Mayor of the Mangaung Metropolitan Municipality
- In office 18 August 2016 – 14 August 2020
- Deputy: Lebohang Masoetsa
- Preceded by: Thabo Manyoni
- Succeeded by: Lebohang Masoetsa (acting) Mxolisi Siyonzana

Free State MEC for Cooperative Governance, Traditional Affairs and Human Settlements
- In office February 2012 – 18 August 2016
- Premier: Ace Magashule
- Preceded by: Mamiki Qabathe
- Succeeded by: Limakatso Mahasa

Personal details
- Party: African National Congress
- Profession: Educator Politician

= Olly Mlamleli =

South African politician

Sarah Matawana "Olly" Mlamleli (born 1957) is a South African politician who served as the mayor of the Mangaung Metropolitan Municipality from August 2016 until August 2020. A member of the African National Congress, she served as the Member of the Executive Council (MEC) for Cooperative Governance, Traditional Affairs and Human Settlements from February 2012 to August 2016. In 2020, Mlamleli was ousted as Mayor of Mangaung and arrested over a controversial asbestos contract stemming from her time with the MEC.

==Early life and career==
Mlamleli was born in 1957 in Viljoenskroon in the Orange Free State Province. She studied at the Mphohadi College where she obtained a teaching degree in 1976. She proceeded to work as a teacher and was later appointed a school principal. She obtained a Bachelor of Arts, a Bachelors in Education and a master's degree in education focusing on the education models of the United States and Japan. In 1996, she was employed as a manager in the Free State Department of Education. She was selected as a director in the Office on the Status of Women in 2001. Premier Beatrice Marshoff appointed her as a coordinator of the Municipal Infrastructure Grants.

==Political career==
Mlamleli was elected as a Member of the Free State Provincial Legislature in 2009. The legislature designated her as the chairperson of the corporate governance, traditional affairs and human settlements portfolio committee. In 2012, premier Ace Magashule appointed her as the MEC for that specific portfolio, succeeding Mamiki Qabathe. She remained in the position following the 2014 general election.
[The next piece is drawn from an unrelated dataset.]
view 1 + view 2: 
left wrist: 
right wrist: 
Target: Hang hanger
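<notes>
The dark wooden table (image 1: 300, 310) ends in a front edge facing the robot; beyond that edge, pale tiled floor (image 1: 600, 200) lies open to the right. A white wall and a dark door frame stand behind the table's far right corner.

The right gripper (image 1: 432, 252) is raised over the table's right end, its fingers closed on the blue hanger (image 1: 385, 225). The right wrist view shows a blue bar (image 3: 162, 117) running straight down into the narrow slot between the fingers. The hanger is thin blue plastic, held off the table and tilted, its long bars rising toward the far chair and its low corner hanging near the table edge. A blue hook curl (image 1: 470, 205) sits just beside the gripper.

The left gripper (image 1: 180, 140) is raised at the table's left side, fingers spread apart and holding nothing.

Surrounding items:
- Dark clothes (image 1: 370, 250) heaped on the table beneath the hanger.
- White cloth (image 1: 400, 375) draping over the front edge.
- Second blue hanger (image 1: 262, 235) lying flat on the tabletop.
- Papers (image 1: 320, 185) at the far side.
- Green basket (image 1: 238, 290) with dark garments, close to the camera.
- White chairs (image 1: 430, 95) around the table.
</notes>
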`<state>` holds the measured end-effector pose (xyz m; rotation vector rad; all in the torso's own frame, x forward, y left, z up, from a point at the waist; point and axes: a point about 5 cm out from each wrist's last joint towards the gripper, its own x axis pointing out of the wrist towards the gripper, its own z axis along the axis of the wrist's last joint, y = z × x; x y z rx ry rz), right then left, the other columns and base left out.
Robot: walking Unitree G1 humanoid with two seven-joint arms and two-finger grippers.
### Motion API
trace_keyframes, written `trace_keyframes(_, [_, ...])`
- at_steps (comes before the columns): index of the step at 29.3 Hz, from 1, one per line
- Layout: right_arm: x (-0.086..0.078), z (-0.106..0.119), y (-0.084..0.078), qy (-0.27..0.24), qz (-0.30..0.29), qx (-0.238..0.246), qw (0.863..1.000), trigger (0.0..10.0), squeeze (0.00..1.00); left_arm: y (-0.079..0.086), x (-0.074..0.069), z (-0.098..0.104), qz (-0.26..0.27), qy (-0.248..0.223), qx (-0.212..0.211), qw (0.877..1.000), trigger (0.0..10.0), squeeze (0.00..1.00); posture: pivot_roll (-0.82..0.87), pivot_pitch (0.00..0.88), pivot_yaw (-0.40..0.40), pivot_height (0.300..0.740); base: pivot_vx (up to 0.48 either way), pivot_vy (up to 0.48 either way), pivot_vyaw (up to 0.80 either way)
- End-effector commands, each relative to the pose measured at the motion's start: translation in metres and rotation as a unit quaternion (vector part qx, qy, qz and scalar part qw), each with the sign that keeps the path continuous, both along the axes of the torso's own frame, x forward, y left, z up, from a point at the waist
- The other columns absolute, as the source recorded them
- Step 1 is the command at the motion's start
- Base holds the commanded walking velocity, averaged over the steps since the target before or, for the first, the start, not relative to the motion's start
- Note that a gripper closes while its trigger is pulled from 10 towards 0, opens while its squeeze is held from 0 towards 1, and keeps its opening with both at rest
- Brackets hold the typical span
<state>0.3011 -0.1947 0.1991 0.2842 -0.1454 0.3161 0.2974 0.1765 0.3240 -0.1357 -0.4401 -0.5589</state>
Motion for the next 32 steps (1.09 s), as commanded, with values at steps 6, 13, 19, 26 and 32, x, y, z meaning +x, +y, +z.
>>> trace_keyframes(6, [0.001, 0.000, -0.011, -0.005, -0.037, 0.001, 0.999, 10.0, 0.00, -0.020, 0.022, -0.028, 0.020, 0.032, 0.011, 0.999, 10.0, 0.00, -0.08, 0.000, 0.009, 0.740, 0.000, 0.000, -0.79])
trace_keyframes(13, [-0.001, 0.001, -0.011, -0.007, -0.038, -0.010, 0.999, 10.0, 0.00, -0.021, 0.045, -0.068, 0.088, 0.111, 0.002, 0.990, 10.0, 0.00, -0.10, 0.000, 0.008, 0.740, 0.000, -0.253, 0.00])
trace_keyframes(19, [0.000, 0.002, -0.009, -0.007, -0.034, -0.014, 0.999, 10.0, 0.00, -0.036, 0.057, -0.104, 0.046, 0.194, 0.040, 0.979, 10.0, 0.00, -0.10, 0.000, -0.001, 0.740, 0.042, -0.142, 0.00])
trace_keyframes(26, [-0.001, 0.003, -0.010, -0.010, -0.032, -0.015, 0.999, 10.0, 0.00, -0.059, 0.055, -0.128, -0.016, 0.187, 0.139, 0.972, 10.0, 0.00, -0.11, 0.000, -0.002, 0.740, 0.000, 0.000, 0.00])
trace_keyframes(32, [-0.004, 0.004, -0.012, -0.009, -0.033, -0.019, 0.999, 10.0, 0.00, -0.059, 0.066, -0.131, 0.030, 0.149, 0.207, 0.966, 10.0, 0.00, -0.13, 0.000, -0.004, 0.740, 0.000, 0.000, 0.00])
Mlamleli has served as the African National Congress Women's League provincial chairperson. She is described as someone who is aligned to ANC secretary-general and former premier Magashule.

===Mayoralty===
Mlamleli was selected as the ANC's mayoral candidate for the Mangaung Metropolitan Municipality. The ANC retained their majority in council in the August 2016 municipal election. Consequently, she was elected mayor when the council reconvened on 18 August. She became the city's first female mayor. An inauguration ceremony was held for her in September. Mlamleli was appointed SALGA provincial chairperson in November 2016.

During her mayoralty, the rating agency Moody's downgraded the municipality to B3 in August 2019, citing that the municipality's service delivery could collapse if there was no immediate intervention. It was downgraded again to Caa1 in January 2020 over concerns of poor liquidity. The regional ANC called for removal, yet the provincial structure defended her.

The provincial government placed the municipality under administration in December 2019. Mlamleli had survived two motions of no-confidence. On 7 August 2020, a third one was held, wherein opposition parties claimed that she had been removed. The result was initially delayed due to a lack of quorum. The speaker Mxolisi Ashford announced on 14 August that 31 councillors voted for the motion, 28 against, while 9 spoilt their ballots, effectively removing Mlamleli as mayor. Lebohang Masoetsa is now the acting mayor until the council meets to elect new leadership.

==Criminal charges and arrest==
On 30 September 2020, members of South Africa's Hawks police unit arrested Mlamleli on criminal charges stemming from a controversial asbestos contract which was made during her time with the MEC and taken into custody at the Bainsvlei police station. Other co-defendants of Mlameli would be arrested as well. All seven people charged in the asbestos corruption case, including Mlamleli, were granted bail.